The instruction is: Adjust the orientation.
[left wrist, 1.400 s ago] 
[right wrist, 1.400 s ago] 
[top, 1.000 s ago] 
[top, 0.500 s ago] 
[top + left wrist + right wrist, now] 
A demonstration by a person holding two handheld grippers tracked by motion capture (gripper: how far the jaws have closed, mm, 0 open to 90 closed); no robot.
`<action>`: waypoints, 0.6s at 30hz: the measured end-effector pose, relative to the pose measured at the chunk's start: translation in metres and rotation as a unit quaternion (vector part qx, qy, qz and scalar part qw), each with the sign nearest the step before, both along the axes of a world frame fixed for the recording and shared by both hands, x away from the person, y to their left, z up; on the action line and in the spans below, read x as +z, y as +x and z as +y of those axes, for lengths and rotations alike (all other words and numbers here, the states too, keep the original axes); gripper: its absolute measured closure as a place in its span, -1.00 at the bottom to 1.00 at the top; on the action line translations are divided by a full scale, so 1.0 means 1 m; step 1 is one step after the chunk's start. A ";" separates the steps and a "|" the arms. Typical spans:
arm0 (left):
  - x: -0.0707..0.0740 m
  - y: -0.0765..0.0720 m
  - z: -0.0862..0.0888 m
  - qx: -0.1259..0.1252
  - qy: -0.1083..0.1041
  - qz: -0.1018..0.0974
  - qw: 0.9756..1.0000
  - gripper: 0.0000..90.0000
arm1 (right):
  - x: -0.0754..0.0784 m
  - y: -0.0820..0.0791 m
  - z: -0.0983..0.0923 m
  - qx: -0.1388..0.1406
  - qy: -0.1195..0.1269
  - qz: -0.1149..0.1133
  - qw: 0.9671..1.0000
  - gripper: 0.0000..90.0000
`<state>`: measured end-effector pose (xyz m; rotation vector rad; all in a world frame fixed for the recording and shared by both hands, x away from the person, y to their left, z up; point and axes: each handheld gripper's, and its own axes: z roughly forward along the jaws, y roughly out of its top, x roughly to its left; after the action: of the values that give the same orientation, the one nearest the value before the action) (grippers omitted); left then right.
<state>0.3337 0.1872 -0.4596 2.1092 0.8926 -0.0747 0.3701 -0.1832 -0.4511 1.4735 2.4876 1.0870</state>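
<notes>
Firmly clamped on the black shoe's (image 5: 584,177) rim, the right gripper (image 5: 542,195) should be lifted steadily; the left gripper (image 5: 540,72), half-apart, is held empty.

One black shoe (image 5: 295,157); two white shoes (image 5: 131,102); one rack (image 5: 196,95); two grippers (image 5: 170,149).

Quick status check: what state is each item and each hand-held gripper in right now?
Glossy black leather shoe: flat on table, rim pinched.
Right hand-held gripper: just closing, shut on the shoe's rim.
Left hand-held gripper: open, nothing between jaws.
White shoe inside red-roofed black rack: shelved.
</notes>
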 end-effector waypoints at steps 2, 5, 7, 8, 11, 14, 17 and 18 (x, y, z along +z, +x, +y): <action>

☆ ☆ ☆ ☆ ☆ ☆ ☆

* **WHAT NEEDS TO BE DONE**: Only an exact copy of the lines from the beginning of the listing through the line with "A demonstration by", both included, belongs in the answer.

* **RESPONSE TO THE TASK**:
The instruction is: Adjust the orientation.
[left wrist, 1.400 s ago] 
[right wrist, 1.400 s ago] 
[top, 1.000 s ago] 
[top, 0.500 s ago] 
[top + left wrist + right wrist, now] 
A demonstration by a person holding two handheld grippers tracked by motion capture (gripper: how far the jaws have closed, mm, 0 open to 90 closed); no robot.

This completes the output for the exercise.